CI License: Apache-2.0

Transactional outbox, idempotent inbox, and relay pipelines for PostgreSQL 18+.

pg_tide gives your PostgreSQL database a built-in messaging backbone. Publish events atomically within your existing transactions — no dual-writes, no distributed transactions, no message broker required at the database layer.

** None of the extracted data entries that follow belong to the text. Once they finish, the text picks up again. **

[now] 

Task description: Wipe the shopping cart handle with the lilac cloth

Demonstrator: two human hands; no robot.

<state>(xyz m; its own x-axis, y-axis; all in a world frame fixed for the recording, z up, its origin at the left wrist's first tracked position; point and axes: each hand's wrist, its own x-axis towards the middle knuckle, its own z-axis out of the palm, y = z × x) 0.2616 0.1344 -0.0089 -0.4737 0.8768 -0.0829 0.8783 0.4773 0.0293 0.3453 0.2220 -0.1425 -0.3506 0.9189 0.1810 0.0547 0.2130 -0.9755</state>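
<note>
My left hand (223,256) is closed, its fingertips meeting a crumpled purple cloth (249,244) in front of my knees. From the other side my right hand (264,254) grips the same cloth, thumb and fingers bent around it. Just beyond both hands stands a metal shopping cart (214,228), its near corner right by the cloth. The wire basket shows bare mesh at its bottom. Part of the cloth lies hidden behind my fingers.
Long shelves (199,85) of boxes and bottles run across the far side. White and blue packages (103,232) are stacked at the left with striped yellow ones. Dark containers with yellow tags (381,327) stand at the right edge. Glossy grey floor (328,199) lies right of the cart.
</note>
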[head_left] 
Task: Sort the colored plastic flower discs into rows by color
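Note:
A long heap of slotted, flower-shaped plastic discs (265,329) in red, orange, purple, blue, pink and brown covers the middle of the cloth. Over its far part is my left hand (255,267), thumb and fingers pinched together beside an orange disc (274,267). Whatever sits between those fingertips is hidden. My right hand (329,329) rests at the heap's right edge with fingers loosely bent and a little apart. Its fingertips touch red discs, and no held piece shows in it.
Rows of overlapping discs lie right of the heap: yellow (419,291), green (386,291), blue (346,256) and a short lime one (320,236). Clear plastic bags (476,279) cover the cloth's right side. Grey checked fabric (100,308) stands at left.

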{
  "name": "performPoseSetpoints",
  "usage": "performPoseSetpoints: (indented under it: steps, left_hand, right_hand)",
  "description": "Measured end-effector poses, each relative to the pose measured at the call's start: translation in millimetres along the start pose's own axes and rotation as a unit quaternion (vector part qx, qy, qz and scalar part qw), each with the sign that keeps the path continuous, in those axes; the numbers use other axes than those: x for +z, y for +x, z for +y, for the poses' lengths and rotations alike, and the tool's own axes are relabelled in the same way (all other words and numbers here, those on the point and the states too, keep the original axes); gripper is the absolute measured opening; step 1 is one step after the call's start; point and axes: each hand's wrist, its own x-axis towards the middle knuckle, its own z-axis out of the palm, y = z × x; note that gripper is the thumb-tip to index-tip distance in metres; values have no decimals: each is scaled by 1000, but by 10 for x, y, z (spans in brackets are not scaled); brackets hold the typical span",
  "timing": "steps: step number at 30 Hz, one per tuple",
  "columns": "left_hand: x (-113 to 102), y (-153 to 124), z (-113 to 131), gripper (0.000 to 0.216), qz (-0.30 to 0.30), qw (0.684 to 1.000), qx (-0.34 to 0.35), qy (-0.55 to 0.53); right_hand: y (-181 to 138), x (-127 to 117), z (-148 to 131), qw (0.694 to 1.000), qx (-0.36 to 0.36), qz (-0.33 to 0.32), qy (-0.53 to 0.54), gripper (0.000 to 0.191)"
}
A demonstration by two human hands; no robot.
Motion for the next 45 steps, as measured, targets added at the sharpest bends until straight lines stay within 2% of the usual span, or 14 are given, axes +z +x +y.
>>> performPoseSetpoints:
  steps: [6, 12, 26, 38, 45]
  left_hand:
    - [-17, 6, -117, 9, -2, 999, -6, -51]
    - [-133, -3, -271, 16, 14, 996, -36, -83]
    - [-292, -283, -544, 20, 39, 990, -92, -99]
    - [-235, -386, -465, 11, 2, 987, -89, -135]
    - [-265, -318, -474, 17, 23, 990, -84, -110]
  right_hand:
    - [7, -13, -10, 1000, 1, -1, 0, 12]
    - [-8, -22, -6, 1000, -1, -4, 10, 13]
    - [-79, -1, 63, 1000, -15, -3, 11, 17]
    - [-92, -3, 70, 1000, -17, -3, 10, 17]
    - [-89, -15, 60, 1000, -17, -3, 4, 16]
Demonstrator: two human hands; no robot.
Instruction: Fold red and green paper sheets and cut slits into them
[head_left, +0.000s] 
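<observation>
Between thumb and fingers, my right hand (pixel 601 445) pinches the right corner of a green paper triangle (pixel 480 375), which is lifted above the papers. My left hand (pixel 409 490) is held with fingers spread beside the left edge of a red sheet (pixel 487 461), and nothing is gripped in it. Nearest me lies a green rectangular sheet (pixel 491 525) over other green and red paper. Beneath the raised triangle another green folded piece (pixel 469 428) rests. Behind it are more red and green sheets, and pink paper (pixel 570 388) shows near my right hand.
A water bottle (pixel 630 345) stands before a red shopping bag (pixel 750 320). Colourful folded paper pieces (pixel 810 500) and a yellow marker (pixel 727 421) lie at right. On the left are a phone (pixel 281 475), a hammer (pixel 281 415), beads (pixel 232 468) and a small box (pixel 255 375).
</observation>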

When you're ready to fan out to Kafka, NATS, Redis Streams, or any analytics platform, the pg-tide relay binary bridges the gap: at-least-once delivery with deduplication, hot-reload pipeline config, and HA failover — all configured with plain SQL.

Features

  • Transactional Outbox — publish messages inside any transaction; no 2PC, no dual-writes
  • Idempotent Inbox — deduplication via unique event IDs; exactly-once delivery semantics at the application layer
  • Consumer Groups — Kafka-style offset tracking with heartbeats and visibility leases
  • Relay Binary — standalone pg-tide process; config lives in PostgreSQL and hot-reloads without restart
  • 30 Sink Backends — streaming, cloud, analytics, notifications, connectors, object storage, and cross-instance pg-tide fan-out; all sinks fully registered and integration-tested
  • Pluggable Wire Formats — native, Debezium, CloudEvents, Maxwell, Canal, and custom CDC JSON
  • Multi-Tenant — row-level security, per-tenant Prometheus labels, per-outbox publisher ACLs, and per-tenant advisory-lock namespacing
  • Outbox Table Partitioning — declarative daily/weekly/monthly range partitioning with live migration and relay sweep integration
  • Replay Workbench — rewind consumer offsets, preview replays, and manage the DLQ from SQL or CLI
  • HA Ready — advisory-lock coordination with automatic worker crash detection and restart; --self-test and --expect-extension-version flags for Kubernetes readiness probes
  • Observable — OpenTelemetry spans, Prometheus metrics, Grafana dashboard, and pre-built alerting rules included
  • Envelope Encryption Foundation — KMS-backed AES-256-GCM envelope encryption (AWS KMS, GCP Cloud KMS, HashiCorp Vault, local key file); LocalKeyFile provider fully implemented in v0.35.0; cloud providers ship in v1.0.0

Quick Start

-- Install the extension
CREATE EXTENSION pg_tide;

-- Create an outbox
SELECT tide.outbox_create_if_not_exists('orders', 24, NULL);

-- Publish a message atomically with your business transaction
BEGIN;
  INSERT INTO orders (id, total) VALUES (42, 99.99);
  SELECT tide.outbox_publish('orders',
    '{"order_id": 42, "total": 99.99}'::jsonb,
    '{"event_type": "order.created"}'::jsonb
  );
COMMIT;

-- Configure a relay pipeline (config persists in PostgreSQL)
SELECT tide.relay_set_outbox('orders-nats', 'orders', 'nats',
  '{"url": "nats://localhost:4222", "subject": "orders.events"}'::jsonb
);

Start the relay:

pg-tide --postgres-url "postgres://user:pass@localhost:5432/mydb"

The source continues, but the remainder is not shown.